Helping parents make their homes safer for children, such as by keeping chairs, coffee tables and other furniture away from windows, will be an emphasis in Aloha. "The general issue is always supervision," Warden said. "The hope is that we can actually show concrete examples of how to prevent some of these injuries."

The Portland Injury Free Coalition for Kids will consist of representatives of the Department of Emergency Medicine at OHSU, Think First Oregon, the Oregon Department of Human Services, the Oregon Pediatric Society, Portland Parks & Recreation, county health departments and school districts, as well as teachers, parents, business owners and local fire officials.

The coalition will work with Caring Community of North Portland, the Portland Fire & Rescue, which has a comprehensive data collection system for injury location and causes, and Tualatin Valley Fire & Rescue, for which Warden serves as a medical director.

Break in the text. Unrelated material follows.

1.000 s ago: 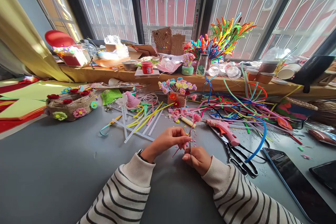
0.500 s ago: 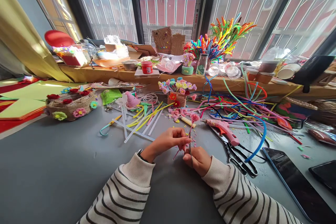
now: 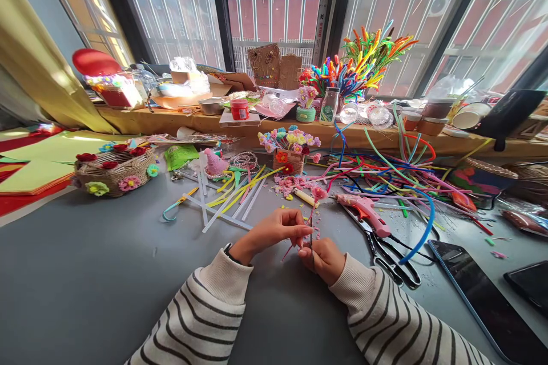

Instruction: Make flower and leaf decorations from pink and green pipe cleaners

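Note:
A pink pipe-cleaner flower is pinched by its stem between the thumb and fingers of my left hand. Below those fingers the stem's tail end sticks out to the lower left. My right hand is closed around small scissors, seen edge-on as a thin dark upright strip. Their blades point up beside the stem, close to my left fingertips; whether they touch it I cannot tell. Pink fluff bits lie on the table just beyond.
Right of my hands lie a pink glue gun, large black-handled scissors and a phone. Loose pipe cleaners spread behind them. Glue sticks, a flower box and a twine basket stand or lie toward the left.
The flower head has tipped slightly to the right, and its stem now slants more. Both hands stay nearly in place.

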Demonstrator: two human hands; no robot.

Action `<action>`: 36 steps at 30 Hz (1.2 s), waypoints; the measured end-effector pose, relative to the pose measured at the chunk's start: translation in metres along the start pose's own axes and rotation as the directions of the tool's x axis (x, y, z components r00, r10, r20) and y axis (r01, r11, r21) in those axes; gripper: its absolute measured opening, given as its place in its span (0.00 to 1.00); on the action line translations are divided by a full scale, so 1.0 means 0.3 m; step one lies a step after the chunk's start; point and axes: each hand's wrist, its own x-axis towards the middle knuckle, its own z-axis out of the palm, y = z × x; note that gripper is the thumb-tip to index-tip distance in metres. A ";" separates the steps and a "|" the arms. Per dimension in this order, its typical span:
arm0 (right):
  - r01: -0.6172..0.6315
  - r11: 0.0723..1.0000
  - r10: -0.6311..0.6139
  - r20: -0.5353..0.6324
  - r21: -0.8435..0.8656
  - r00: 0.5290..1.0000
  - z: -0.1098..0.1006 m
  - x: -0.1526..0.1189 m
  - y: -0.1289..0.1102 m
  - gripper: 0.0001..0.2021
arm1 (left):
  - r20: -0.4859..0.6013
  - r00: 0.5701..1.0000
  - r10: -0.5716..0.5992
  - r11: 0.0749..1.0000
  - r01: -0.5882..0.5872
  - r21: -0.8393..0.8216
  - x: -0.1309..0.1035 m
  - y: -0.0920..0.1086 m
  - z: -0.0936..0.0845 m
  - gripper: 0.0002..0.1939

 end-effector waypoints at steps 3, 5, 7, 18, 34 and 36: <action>-0.008 1.000 0.008 0.014 0.001 1.000 0.002 0.003 0.005 0.28 | 0.006 1.000 -0.005 1.000 0.005 0.015 0.000 -0.002 -0.001 0.11; -0.013 1.000 0.013 0.015 -0.002 1.000 0.002 0.003 0.005 0.28 | 0.001 1.000 -0.003 1.000 0.003 0.018 0.000 -0.002 -0.002 0.11; 0.002 1.000 -0.002 0.005 0.010 1.000 0.001 0.001 0.004 0.28 | -0.011 1.000 0.002 1.000 -0.002 0.015 0.001 -0.001 -0.001 0.12; 0.076 0.997 -0.076 0.000 -0.020 0.997 -0.004 -0.009 0.001 0.29 | -0.058 0.998 0.019 1.000 -0.021 -0.019 0.001 0.001 -0.001 0.10; -0.013 0.998 0.014 0.011 -0.062 1.000 -0.003 -0.001 -0.003 0.29 | 0.006 1.000 0.008 1.000 -0.008 -0.008 0.004 -0.006 -0.003 0.10; 0.005 0.999 -0.004 0.021 -0.048 1.000 -0.006 -0.005 -0.008 0.29 | 0.004 1.000 0.011 1.000 -0.011 -0.008 0.003 -0.006 -0.003 0.10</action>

"I'd like to see the community organize and feel empowered to take on issues that are important to them, especially injury and death issues and, obviously, I'd like the rate of death to decrease," Rosenberg said. "I'd like to see the community take the lead and make changes in their environment, and for other communities to follow suit."

Another of the grant's aims is "to show the community can come together, address the issue, mitigate it," Warden said.

Warden is applying for a grant from the National Center for Injury Prevention and Control, a program of the Centers for Disease Control and Prevention, to establish an injury prevention center for children at OHSU and work closely with the Oregon Department of Human Services on its operation.